## [WORK INSTRUCTIONS]
Identify each line below containing the string "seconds" and copy it.

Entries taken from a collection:

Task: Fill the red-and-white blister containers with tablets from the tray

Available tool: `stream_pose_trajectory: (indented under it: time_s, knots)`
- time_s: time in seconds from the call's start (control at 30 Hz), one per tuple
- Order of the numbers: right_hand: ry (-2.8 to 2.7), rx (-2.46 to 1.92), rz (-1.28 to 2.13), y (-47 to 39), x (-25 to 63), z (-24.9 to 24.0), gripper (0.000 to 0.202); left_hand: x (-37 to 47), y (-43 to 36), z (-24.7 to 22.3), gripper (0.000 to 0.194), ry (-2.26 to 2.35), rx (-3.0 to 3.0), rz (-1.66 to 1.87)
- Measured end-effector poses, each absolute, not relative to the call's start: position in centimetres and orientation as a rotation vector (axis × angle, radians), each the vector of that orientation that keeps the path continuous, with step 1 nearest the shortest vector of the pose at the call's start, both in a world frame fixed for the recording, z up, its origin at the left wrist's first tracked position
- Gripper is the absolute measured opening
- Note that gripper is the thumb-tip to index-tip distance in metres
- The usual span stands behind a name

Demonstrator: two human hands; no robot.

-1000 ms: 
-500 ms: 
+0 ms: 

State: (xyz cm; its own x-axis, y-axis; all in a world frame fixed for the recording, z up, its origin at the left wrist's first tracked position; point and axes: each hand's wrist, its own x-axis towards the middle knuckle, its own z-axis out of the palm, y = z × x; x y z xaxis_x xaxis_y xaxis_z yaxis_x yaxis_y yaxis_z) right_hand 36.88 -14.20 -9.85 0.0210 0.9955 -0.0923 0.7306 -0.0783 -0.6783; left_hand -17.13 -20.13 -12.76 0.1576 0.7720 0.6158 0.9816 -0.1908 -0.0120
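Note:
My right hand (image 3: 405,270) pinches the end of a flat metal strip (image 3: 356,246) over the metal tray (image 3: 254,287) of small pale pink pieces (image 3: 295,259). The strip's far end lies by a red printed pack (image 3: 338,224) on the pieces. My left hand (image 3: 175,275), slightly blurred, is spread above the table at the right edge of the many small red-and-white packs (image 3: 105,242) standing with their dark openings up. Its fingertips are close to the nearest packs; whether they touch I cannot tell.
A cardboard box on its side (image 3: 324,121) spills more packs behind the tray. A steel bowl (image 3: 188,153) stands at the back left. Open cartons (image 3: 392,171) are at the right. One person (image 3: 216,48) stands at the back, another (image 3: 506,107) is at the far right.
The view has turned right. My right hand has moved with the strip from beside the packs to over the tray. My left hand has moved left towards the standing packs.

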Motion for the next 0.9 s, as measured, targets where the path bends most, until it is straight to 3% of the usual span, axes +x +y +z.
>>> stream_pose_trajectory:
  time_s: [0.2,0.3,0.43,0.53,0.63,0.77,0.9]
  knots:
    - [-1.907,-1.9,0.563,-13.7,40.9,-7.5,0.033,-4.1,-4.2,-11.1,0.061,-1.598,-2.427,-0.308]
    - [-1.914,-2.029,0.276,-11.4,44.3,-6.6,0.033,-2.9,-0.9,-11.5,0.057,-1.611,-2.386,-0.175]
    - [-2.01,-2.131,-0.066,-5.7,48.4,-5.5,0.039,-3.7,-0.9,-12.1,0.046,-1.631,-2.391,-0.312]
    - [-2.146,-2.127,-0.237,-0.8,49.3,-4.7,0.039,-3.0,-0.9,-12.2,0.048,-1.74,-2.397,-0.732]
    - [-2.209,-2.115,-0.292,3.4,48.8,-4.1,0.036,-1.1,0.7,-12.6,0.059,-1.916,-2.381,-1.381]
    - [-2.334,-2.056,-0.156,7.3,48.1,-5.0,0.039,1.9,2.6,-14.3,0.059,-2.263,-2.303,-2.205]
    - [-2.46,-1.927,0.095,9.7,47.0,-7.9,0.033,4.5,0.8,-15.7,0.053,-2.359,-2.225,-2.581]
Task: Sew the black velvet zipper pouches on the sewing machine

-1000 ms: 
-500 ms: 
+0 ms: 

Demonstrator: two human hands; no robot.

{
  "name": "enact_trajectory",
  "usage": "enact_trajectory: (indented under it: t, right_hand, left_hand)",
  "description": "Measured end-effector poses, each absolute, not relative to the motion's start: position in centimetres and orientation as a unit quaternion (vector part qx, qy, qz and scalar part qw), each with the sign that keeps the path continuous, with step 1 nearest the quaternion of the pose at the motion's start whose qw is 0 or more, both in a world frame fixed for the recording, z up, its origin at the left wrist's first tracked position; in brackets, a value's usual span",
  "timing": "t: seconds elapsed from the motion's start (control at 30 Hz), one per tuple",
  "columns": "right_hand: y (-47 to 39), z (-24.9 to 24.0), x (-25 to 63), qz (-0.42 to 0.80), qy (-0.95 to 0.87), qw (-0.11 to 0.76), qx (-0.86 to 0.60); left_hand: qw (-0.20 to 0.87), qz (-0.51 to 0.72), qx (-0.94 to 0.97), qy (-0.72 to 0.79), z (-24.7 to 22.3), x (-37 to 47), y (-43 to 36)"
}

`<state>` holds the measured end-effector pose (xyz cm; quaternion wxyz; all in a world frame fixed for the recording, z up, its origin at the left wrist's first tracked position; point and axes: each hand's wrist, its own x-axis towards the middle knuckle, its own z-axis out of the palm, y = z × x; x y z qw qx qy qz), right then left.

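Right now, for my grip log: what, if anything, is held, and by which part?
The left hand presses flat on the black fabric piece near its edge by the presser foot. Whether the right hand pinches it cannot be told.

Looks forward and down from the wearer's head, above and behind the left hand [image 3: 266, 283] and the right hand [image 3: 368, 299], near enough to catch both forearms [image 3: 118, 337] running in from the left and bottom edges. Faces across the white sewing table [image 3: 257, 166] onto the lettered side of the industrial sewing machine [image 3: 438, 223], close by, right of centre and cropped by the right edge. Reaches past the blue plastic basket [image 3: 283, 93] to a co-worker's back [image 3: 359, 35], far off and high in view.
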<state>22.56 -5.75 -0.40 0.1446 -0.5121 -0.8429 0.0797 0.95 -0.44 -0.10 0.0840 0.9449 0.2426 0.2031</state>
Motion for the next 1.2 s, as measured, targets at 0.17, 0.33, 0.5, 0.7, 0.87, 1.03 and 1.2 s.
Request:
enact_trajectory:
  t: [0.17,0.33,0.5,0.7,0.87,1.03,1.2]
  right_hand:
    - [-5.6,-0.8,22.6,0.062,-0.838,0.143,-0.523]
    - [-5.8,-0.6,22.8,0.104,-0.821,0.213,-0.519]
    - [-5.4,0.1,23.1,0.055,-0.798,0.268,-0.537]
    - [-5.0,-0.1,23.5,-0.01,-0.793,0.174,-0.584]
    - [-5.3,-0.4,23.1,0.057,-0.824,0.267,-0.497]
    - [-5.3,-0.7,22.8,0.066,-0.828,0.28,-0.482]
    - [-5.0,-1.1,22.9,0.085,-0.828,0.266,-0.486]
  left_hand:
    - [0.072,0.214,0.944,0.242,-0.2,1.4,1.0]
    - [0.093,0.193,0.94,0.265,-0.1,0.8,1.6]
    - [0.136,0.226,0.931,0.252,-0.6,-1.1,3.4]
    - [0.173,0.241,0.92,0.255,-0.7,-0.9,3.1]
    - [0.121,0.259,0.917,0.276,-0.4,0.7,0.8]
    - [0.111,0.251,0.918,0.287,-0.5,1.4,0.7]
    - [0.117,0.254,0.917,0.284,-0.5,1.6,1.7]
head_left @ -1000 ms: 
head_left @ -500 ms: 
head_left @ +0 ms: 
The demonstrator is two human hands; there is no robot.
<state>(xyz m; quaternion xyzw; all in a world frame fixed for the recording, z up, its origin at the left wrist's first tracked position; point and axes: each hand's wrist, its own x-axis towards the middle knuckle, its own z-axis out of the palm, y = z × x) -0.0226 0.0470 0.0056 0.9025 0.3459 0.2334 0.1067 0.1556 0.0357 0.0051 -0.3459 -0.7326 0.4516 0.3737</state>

## [ANSWER]
- time_s: time in seconds from the call's start (control at 30 Hz), one per tuple
  "timing": "t: seconds elapsed from the motion's start (control at 30 Hz), one per tuple",

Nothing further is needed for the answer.